▸ **YOUR ASSIGNMENT**
Within the data below, tally the lines that contain "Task" and state only the total.

Dataset records:

◆ ◆ ◆ ◆ ◆

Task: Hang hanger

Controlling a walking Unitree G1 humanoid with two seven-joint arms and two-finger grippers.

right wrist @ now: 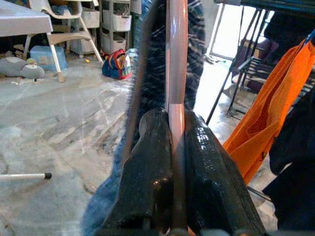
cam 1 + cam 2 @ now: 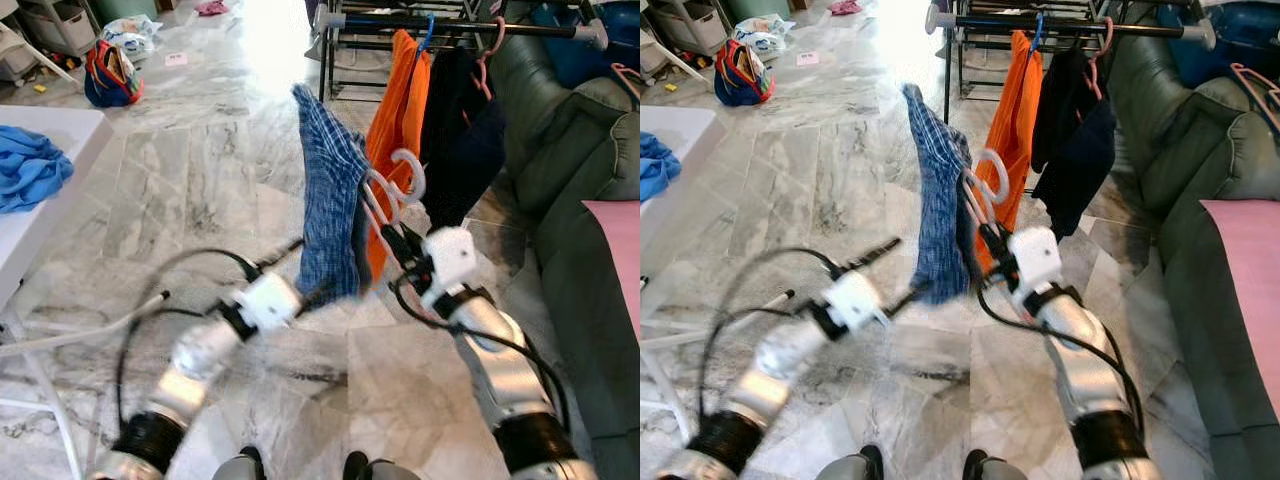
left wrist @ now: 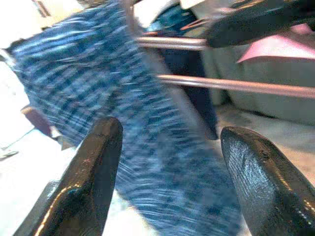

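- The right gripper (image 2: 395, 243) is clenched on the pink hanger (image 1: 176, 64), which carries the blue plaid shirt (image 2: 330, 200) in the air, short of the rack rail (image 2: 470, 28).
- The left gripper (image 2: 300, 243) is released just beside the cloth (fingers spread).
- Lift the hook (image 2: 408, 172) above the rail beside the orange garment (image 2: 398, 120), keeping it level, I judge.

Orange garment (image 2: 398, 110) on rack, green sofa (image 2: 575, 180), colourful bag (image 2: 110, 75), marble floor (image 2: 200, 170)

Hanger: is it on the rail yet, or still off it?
Off. The right gripper holds the hanger with the blue shirt, jaws shut on its bar, well short of the rail where other clothes hang.
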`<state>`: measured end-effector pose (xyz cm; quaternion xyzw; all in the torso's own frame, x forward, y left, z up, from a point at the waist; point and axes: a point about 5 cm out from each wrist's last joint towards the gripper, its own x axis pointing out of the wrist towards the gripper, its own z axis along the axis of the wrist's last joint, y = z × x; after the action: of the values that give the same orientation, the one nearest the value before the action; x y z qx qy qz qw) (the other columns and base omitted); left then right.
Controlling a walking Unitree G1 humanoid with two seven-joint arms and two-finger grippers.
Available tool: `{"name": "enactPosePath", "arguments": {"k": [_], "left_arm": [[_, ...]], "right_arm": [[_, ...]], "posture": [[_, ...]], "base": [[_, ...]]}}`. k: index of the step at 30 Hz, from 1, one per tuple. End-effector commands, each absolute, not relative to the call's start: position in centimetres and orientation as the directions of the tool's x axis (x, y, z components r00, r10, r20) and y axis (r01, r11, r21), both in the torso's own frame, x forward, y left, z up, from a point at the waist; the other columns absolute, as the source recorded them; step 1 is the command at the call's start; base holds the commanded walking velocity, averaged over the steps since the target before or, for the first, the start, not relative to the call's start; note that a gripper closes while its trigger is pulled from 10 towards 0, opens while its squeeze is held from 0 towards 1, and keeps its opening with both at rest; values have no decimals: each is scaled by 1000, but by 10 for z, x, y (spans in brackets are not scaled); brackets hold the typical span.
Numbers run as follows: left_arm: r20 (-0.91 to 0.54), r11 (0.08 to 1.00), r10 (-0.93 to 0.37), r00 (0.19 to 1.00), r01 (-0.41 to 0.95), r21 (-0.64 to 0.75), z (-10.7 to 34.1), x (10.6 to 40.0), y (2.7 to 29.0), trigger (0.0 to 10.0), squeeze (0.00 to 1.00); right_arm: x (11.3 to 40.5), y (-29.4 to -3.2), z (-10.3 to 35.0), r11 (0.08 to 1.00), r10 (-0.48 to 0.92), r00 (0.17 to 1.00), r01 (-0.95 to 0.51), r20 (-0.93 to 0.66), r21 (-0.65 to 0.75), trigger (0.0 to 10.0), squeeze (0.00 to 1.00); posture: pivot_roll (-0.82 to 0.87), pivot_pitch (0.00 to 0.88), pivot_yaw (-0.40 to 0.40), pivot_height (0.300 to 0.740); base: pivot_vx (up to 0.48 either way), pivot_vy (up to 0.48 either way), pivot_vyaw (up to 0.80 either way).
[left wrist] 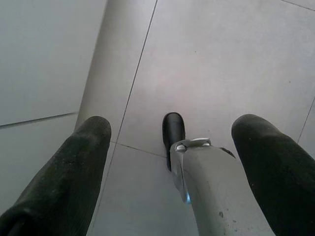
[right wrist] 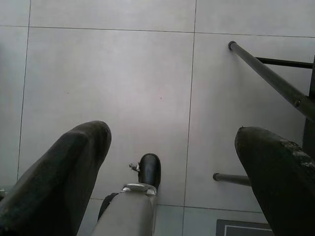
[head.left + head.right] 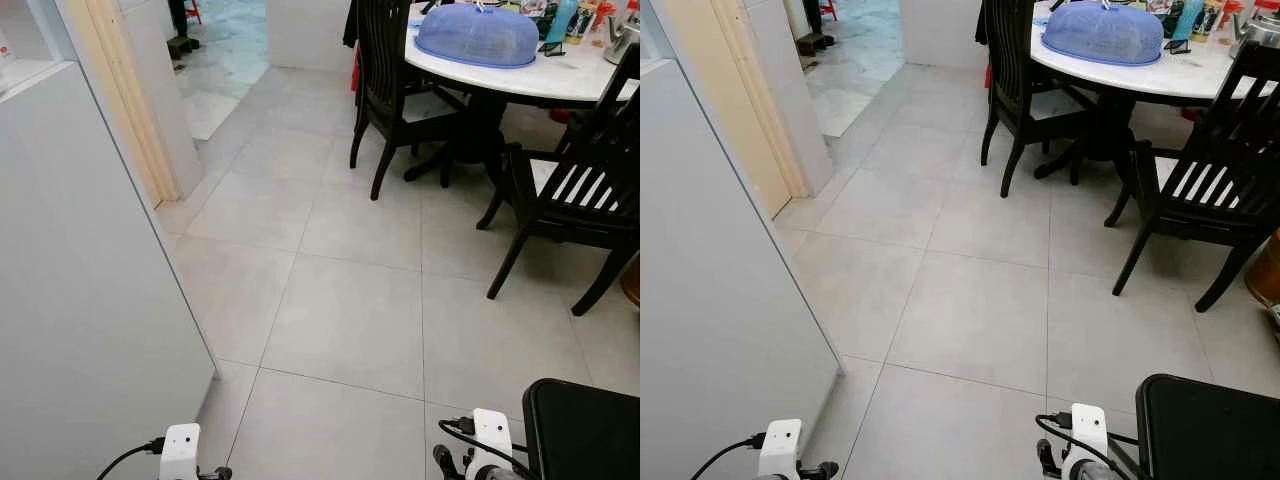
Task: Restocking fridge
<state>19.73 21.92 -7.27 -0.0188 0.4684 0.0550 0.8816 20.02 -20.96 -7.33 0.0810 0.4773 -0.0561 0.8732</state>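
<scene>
Standing on grey floor tiles [image 3: 340, 320], both arms hanging low, nothing in hand. My left gripper [image 1: 172, 142] points down at the floor with its jaws spread wide and empty; one foot [image 1: 173, 132] shows between the fingers [image 1: 74, 167]. My right gripper [image 2: 172, 147] is the same: jaws wide apart, holding nothing, above the tiles and beside thin black metal legs [image 2: 268, 73] (probably of the black seat [image 3: 585, 430] at my right).

The big pale panel [image 3: 80, 300] close on my left is, I judge, the fridge's side or door. I cannot tell which, since no handle or seam is clear from here. Ahead stands a round white tabletop [image 3: 520, 75] with a blue mesh food cover [image 3: 478, 35], bottles and a kettle-like thing near its far edge, and dark wooden chairs [image 3: 570, 190] around it. A doorway [image 3: 215, 60] opens further off on the left.

Step in hand, as I read it: getting to the goods to restock, or turning to face the fridge. No item for stocking is clearly identified yet.

Doing it well:
- keep arms tucked while walking, so the fingers miss the chair legs and the black seat;
- turn wide of the pale panel's lower corner [image 3: 214, 372];
- stop square to whichever target, with its front well in view, before raising an arm;
- keep jaws open until something is between them.
</scene>
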Motion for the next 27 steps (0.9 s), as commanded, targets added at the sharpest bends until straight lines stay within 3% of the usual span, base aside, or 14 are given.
{"name": "enactPosePath", "arguments": {"k": [1,8,27], "left_arm": [[-835,989,83,544,-145,3,-74,196,218,10000,0],[-829,987,96,550,-161,8,-73,197,218,10000,0],[-829,989,101,551,-147,23,-71,201,221,10000,0]], "right_arm": [[203,-214,-71,988,-21,539,141,-842,66,10000,0],[207,-213,-69,993,-4,549,98,-836,60,10000,0],[209,-210,-68,993,8,544,97,-839,72,10000,0]], "posture": [[43,0,-63,740],[33,0,-67,740],[14,0,-41,740]], "base": [[0,0,0],[0,0,154],[0,0,800]]}}
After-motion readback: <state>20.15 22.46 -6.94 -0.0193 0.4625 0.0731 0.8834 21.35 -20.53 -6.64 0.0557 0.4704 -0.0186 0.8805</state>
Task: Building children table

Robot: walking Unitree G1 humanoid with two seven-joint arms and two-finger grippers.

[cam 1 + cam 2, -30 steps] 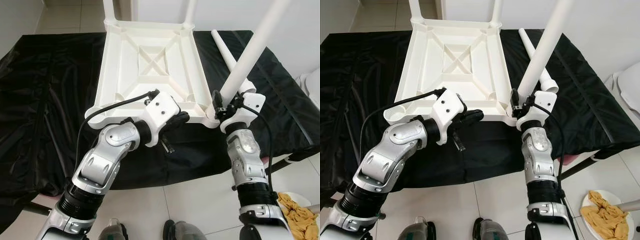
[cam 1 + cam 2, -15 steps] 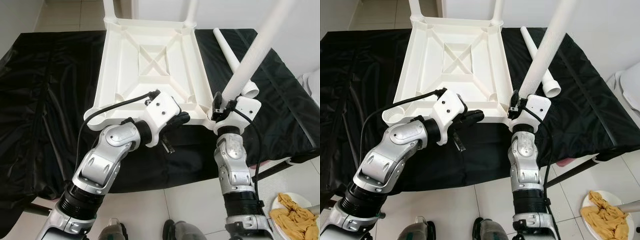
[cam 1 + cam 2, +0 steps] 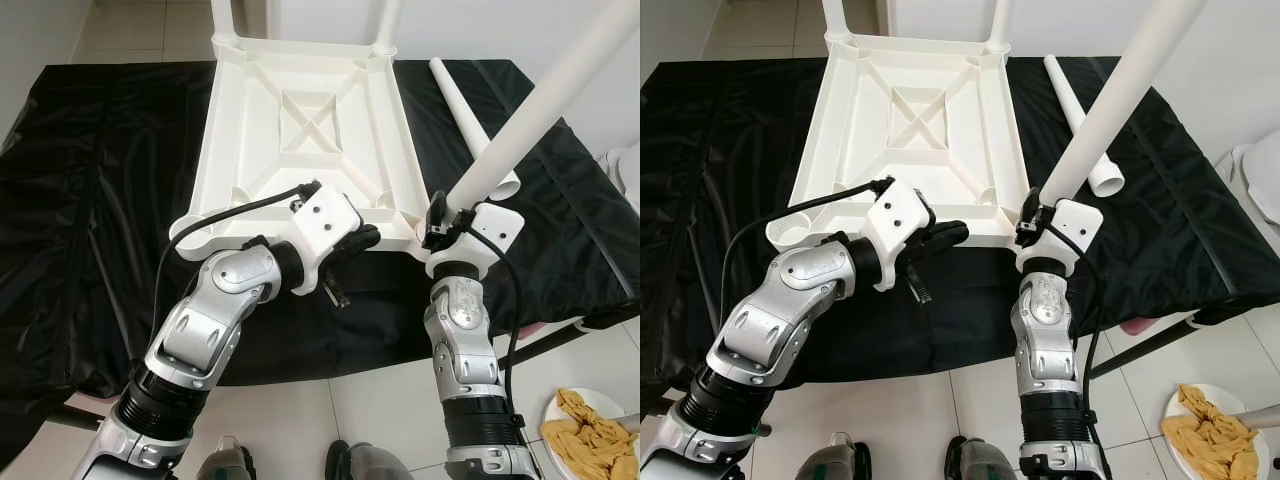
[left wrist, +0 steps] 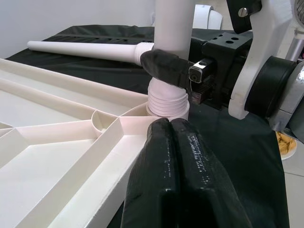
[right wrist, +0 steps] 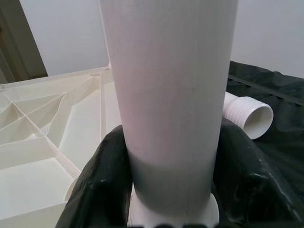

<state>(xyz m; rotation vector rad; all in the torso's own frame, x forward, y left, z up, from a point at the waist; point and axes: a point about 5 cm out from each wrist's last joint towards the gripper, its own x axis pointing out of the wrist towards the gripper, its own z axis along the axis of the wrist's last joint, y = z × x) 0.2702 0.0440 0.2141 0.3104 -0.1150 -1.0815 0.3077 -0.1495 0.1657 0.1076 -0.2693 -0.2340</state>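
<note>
Now the right gripper [image 3: 1032, 213], jaws clamped round a white leg [image 3: 1110, 105], seats it in the upturned tabletop's [image 3: 915, 120] near corner socket; the left gripper [image 4: 178, 156], jaws closed, braces the rim. Next: twisting it home.

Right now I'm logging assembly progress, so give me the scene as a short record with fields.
tabletop: white tabletop upside down on the black sheet
legs fitted: two at the far corners
right claw: right claw shut on a white leg, its threaded end at the near right corner socket
left claw: left claw shut, pressed on the tabletop's near edge
spare leg: spare leg lying on the sheet
</note>
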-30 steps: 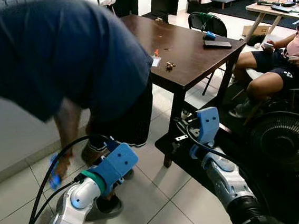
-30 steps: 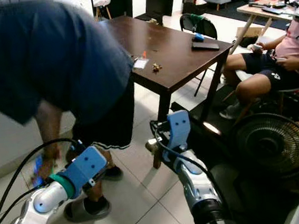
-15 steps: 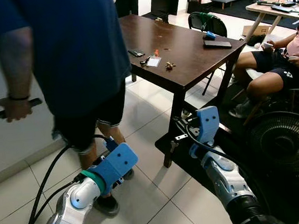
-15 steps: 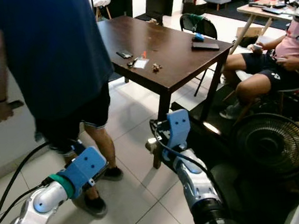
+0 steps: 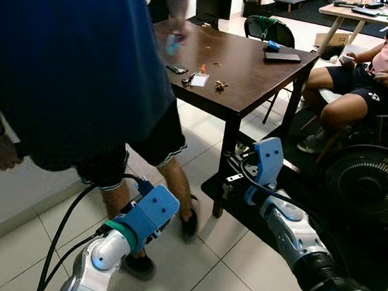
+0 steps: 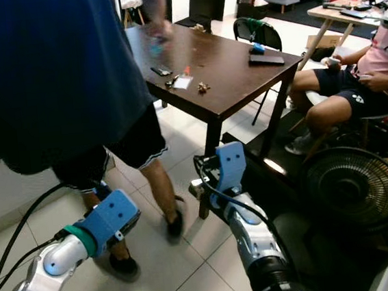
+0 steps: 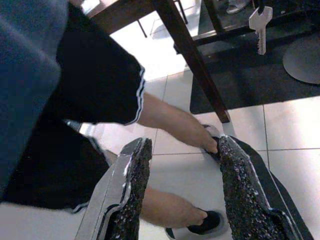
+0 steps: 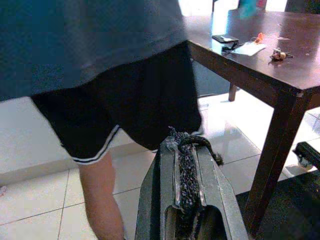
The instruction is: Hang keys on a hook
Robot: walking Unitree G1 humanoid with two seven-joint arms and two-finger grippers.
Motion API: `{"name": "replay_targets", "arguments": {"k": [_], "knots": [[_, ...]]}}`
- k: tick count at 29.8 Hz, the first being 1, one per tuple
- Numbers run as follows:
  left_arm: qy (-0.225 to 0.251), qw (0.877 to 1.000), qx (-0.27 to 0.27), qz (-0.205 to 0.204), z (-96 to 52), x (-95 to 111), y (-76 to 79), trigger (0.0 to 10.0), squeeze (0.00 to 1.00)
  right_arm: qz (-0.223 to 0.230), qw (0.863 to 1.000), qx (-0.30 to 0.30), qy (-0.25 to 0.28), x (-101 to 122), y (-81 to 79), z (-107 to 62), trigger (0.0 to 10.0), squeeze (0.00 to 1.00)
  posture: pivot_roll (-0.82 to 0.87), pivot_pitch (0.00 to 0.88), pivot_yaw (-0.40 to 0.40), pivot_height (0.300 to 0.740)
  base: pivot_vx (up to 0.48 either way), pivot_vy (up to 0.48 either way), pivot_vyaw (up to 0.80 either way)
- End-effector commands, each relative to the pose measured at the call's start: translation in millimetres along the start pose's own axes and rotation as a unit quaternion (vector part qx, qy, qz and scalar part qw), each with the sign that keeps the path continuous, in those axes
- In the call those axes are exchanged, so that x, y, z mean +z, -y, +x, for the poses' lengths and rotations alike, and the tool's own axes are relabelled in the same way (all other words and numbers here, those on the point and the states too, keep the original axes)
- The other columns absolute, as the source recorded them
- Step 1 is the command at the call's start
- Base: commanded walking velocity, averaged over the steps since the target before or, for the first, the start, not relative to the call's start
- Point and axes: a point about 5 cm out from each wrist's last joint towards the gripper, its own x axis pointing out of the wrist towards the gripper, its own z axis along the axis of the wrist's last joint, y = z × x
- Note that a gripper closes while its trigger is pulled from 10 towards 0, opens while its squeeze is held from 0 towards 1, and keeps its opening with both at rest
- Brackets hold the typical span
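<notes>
A silver key [image 7: 260, 22] dangles low beside the table leg, hanging from a black cord [image 8: 192, 141]. My right gripper [image 8: 187, 150] is shut on that cord, and its blue housing [image 5: 268, 162] sits by the dark wooden table [image 5: 257, 84]. Low on the left, my left gripper [image 7: 182, 195] is open and holds nothing, its blue housing [image 5: 151, 213] close to a standing person's legs [image 5: 177, 181]. Another small key bunch [image 5: 221, 84] lies on the tabletop beside a white card [image 5: 203, 80].
The standing person [image 5: 70, 68], in a dark blue shirt and black shorts, is right in front of me, one hand holding a blue thing [image 5: 172, 44] over the table. At the right are a seated person [image 5: 370, 80], a floor fan [image 5: 373, 187] and a chair [image 5: 269, 31].
The person has straightened up from bending to the floor and stepped toward the table, lifting a blue object over it. Neither of my arms has moved.
</notes>
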Motion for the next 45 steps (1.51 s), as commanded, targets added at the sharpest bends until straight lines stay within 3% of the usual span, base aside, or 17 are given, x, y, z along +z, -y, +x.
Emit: {"name": "replay_targets", "arguments": {"k": [1, 45], "knots": [[-0.005, 1.0, -0.005, -0.004, -0.1, -3.2, 1.8, 10.0, 0.0, 0.008, 1.0, -0.005, -0.003, -1.7, 1.2, -0.4, 10.0, 0.0, 0.06, 0.014, 0.048, 0.74, 0.0, 0.0, 0.0], [-0.007, 1.0, -0.007, -0.004, -1.3, -4.6, 3.3, 10.0, 0.0, 0.01, 1.0, -0.004, -0.005, -3.1, 1.1, -1.5, 10.0, 0.0, 0.06, 0.013, 0.047, 0.74, 0.0, 0.0, 0.0]]}}
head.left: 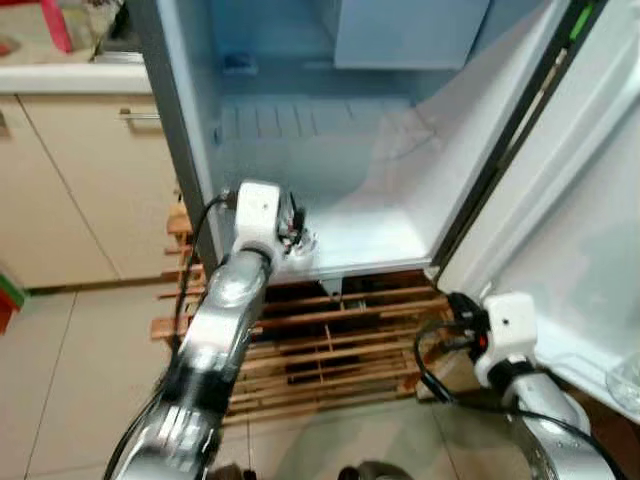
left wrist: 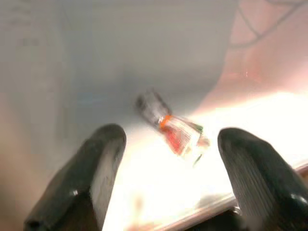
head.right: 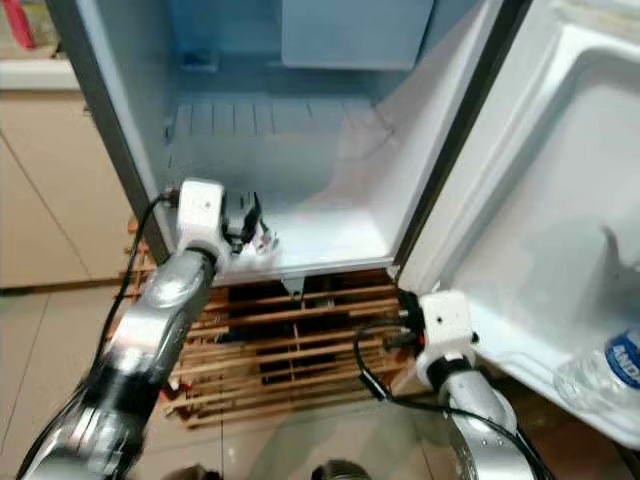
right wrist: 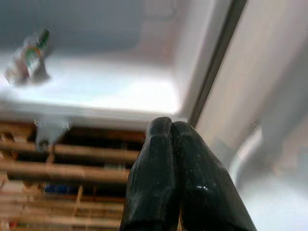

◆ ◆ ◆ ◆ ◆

▸ **FINISHED EXERCISE**
3